Am J Epidemiol. 2019 Feb 1;188(2):438-443. doi: 10.1093/aje/kwy228.
In recent years, increasing attention has been paid to problems of external validity, specifically to methodological approaches for both quantitative generalizability and transportability of study results. However, most approaches to these issues have considered external validity separately from internal validity. Here we argue that considering either internal or external validity in isolation may be problematic. Further, we argue that a joint measure of the validity of an effect estimate with respect to a specific population of interest may be more useful: We call this proposed measure target validity. In this work, we introduce and formally define target bias as the total difference between the true causal effect in the target population and the estimated causal effect in the study sample, and target validity as target bias = 0. We illustrate this measure with a series of examples and show how this measure may help us to think more clearly about comparisons between experimental and nonexperimental research results. Specifically, we show that even perfect internal validity does not ensure that a causal effect will be unbiased in a specific target population.

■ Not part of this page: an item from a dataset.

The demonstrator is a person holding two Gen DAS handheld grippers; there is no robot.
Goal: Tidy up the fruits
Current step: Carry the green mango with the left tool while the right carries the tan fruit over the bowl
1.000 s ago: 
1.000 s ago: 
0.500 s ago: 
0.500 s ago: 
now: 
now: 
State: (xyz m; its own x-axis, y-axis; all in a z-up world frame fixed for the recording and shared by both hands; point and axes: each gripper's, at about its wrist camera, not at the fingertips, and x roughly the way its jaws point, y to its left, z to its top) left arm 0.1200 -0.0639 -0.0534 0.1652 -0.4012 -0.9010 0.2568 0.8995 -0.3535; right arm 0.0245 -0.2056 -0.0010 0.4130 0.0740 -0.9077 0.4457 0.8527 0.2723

近年来,人们越来越关注外部有效性问题,特别是针对定量推广性和研究结果可转移性的方法。然而,大多数针对这些问题的方法都将外部有效性与内部有效性分开考虑。在这里,我们认为单独考虑内部或外部有效性可能会产生问题。此外,我们认为针对特定感兴趣人群的效果估计值的有效性进行联合衡量可能更有用:我们将此建议的衡量标准称为目标有效性。在这项工作中,我们引入并正式定义目标偏差为目标人群中的真实因果效应与研究样本中的估计因果效应之间的总差异,并将目标有效性定义为目标偏差=0。我们用一系列示例来说明这个度量标准,并展示了这个度量标准如何帮助我们更清楚地思考实验和非实验研究结果之间的比较。具体来说,我们表明即使具有完美的内部有效性,也不能保证在特定目标人群中因果效应是无偏的。